De plus, contrairement à beaucoup de SUV modernes dont la direction est surassistée et gommée, celle de l’Eletre X demande une véritable implication. Le conducteur doit tourner le volant avec plus d’amplitude, ce qui offre, selon le journaliste allemand, un retour d’information plus naturel et rappelle le comportement des voitures de sport traditionnelles de la marque britannique.

Enfin, sur le plan de la vie à bord, le niveau de finition intérieur, hérité du savoir-faire industriel du groupe Geely, est d’excellente facture selon ce premier essai. L’insonorisation permet d’ailleurs de voyager dans un silence de cathédrale, même à des vitesses très élevées sur autoroute.

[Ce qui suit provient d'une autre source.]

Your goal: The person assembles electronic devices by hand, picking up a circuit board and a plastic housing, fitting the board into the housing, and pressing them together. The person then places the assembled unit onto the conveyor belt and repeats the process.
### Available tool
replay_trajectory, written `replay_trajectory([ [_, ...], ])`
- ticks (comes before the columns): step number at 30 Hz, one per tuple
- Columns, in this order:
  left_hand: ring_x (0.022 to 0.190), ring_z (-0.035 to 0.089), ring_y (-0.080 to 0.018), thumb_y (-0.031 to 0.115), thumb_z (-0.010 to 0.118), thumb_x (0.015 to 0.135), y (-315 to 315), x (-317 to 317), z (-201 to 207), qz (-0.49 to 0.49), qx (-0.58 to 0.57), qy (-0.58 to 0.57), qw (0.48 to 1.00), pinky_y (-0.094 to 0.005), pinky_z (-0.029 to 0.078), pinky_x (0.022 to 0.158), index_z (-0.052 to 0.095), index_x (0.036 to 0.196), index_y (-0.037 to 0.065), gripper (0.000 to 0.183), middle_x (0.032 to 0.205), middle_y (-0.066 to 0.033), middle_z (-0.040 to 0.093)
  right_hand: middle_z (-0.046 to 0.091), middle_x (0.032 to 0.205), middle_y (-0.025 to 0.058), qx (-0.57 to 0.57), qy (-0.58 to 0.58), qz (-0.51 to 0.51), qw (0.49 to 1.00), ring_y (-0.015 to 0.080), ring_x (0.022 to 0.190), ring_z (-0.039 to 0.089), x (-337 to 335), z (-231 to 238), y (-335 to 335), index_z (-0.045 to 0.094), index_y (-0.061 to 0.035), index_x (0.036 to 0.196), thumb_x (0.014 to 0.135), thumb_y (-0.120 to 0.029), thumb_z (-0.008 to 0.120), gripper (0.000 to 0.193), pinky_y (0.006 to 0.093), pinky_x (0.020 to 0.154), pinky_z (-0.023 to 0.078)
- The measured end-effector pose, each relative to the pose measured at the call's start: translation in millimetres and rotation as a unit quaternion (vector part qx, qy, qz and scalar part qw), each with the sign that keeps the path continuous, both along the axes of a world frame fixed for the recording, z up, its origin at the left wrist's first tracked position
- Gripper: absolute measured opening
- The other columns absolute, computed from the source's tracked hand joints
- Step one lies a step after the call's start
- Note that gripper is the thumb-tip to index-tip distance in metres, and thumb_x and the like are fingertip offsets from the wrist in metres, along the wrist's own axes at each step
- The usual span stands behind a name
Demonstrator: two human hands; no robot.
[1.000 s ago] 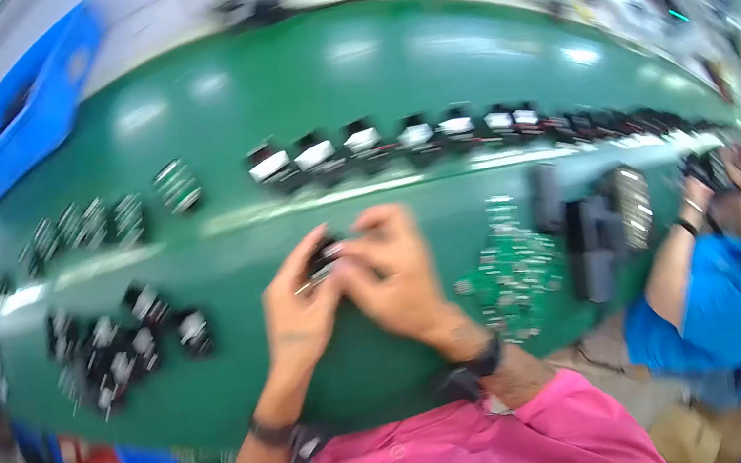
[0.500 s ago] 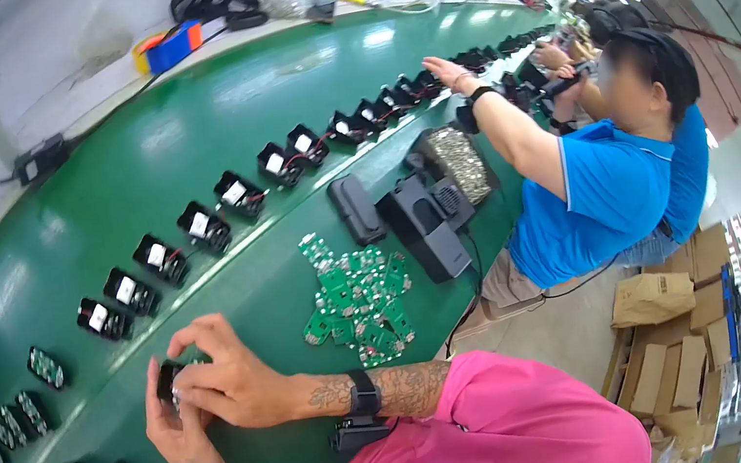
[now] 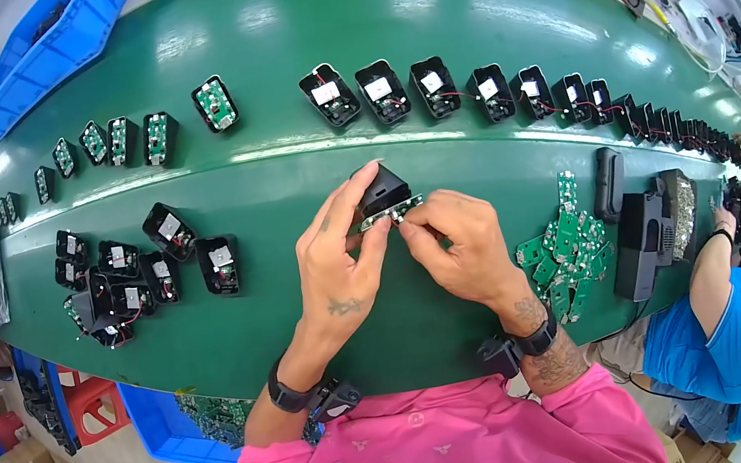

Une technologie déjà dépassée ?

Ce revirement stratégique montre que même les marques les plus sportives doivent composer avec la réalité d’un marché complexe. Prévu pour un lancement européen en juin 2026, avec de premières livraisons au quatrième trimestre, le Lotus Eletre X devra prouver que sa débauche technologique justifie un placement tarifaire qui s’annonce élitiste.

Reste à savoir si cette solution hybride XXL convaincra les utilisateurs, ou si elle ne sera qu’une transition luxueuse avant le retour au tout électrique, qui finira par s’imposer à terme.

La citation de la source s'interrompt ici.